I’ve also noticed that people take all of this social media material very personally, and furious debates occasionally break out, even on things like instant messaging groups in which international civilian volunteers share ideas with one-another. Personally I always try to stay polite and constructive and helpful in these forums, and not to take anything to heart.


All I want to say is that this is an extremely unusual way of acquiring knowledge and news. When I want to find out what is going on, I either ask a trusted or respected person with privileged knowledge; or I read a reputable newspaper that I know fact-checks its sources (many of them don’t); or I go to the websites of experts that prepare reports based upon detailed and impartial research. Some organisations have a reputation for independent work; others don’t. I don’t peer into the annals of social media for my information.

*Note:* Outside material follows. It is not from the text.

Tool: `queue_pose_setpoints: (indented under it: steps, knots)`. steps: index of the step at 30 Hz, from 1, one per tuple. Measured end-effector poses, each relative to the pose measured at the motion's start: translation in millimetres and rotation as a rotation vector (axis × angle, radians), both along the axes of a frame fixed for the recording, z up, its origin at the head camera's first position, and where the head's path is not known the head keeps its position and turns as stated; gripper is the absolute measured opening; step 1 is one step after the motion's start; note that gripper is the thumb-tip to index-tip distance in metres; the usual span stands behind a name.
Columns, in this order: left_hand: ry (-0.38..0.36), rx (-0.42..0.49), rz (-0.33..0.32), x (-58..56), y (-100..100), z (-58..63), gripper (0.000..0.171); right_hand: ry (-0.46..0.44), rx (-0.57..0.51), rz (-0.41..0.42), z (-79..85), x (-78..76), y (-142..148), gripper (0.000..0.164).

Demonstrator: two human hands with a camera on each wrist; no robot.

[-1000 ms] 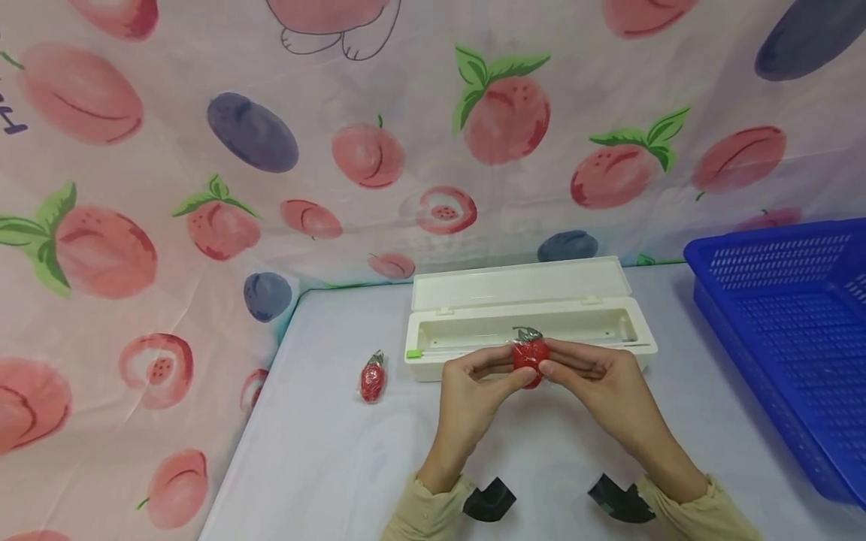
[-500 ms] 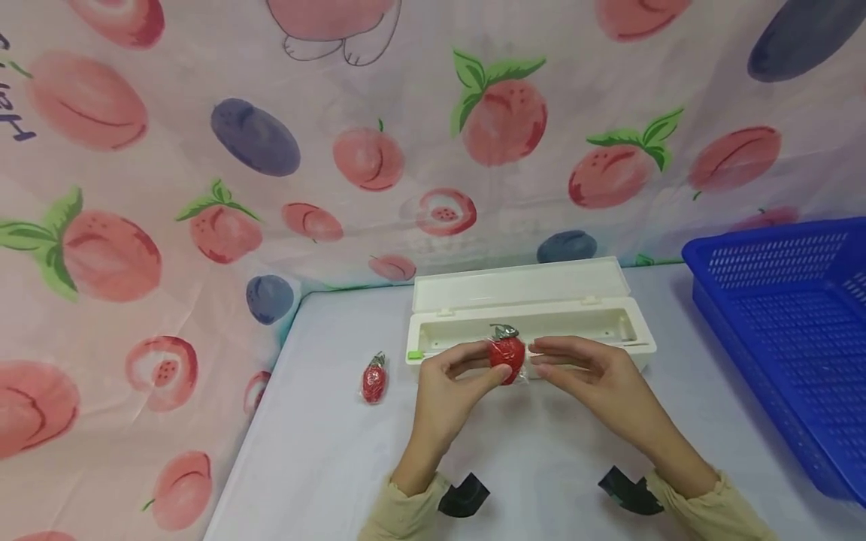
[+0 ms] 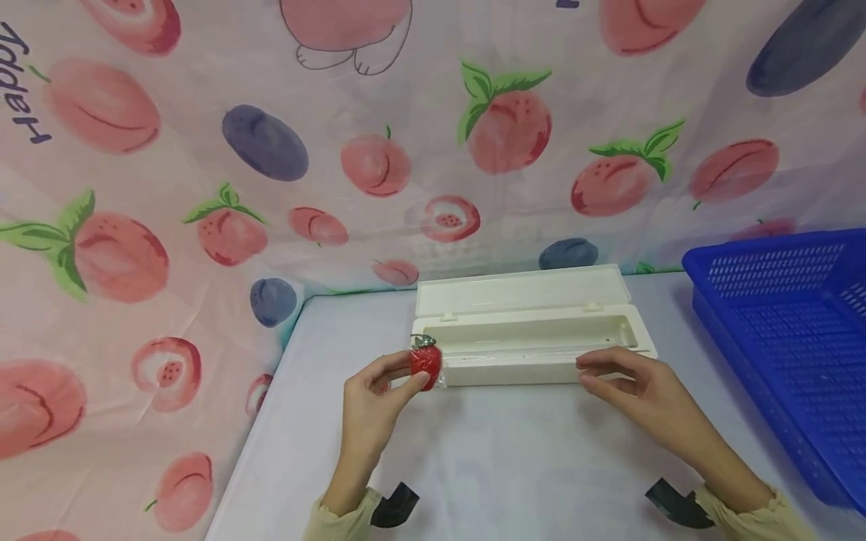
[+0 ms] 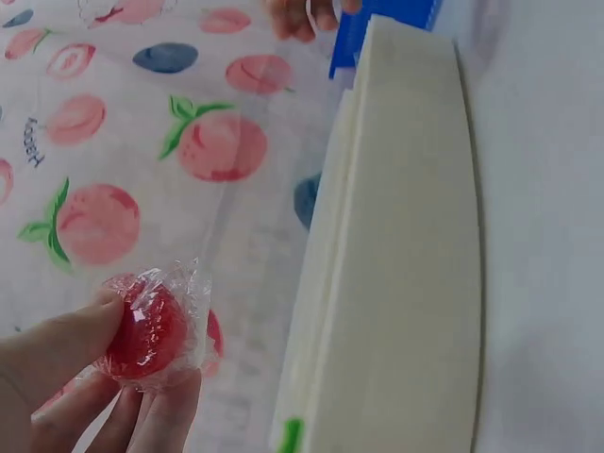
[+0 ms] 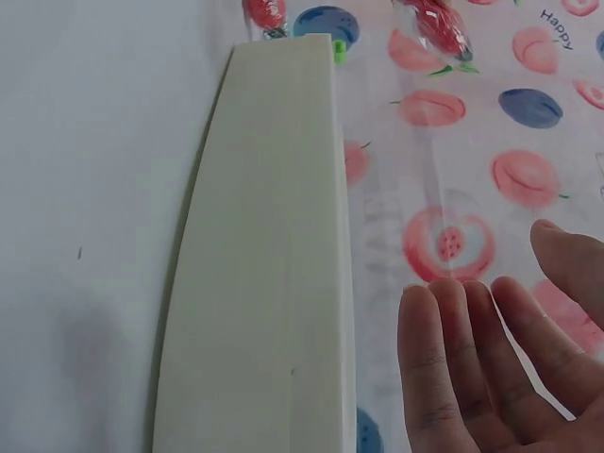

Nevertheless it’s extremely popular. President Zelenskiy himself as an extremely active Telegram channel. It pumps out multiple messages daily. They are messages to the Ukrainian people and to the international community. He is a good communicator. He uses short sentences, often without verbs. “Ukrainian people! Major advances today. Our troops in Kherson. Fine soldiers. Difficult times. Glory to Ukraine!” I like his clipped style. It is wonderfully entertaining, but it doesn’t actually tell us much. Sentences without verbs seldom do. As for the Russian propaganda, what we all need to do is to ignore it, and don’t get so upset about it. But sometimes we need to fight to protect our reputation, because in this world of global information there is a lot of false rubbish floating around the ether of the internet.


War is full of propaganda, but it teaches us all an important lesson in life: that in fact propaganda is everywhere, particularly in politics, and the world is full of people spewing partial or unfair opinions or false facts and we all need to learn to bring a careful eye of scrutiny to anything we read or are told. It is as though critical thinking - inherent scepticism about things we are told, and a determination to employ the scientific method to assess the veracity of information we are given - has faded. This was a principal intellectual notion of the Enlightenment: don’t believe propaganda; don’t believe nonsense just because the politicians or the priests tell you; think for yourself. Have we lost these lessons in this corrupted post-modern world and in particular amidst the horrors of war? I think we may have done.


Amidst this information overload, with so much information we are all bombarded with from every direction 24 hours a day, we have lost the capacity to distinguish sense from nonsense. Who talks about the Enlightenment or the scientific method anymore, as enunciated by the distinguished philosopher of science Karl Popper? Nobody. This is something I find profoundly worrying. Ukraine, emerging from the tyranny of Russian quasi-totalitarian oppression of truth and ideas, might be a good place to start. Perhaps they should start teaching courses of the Enlightenment, critical thinking, the scientific method, and robust news reporting, in schools, to counteract the tendency on the part of the youth of today to unblinkingly absorb all this nonsense with which we are deluged in social media.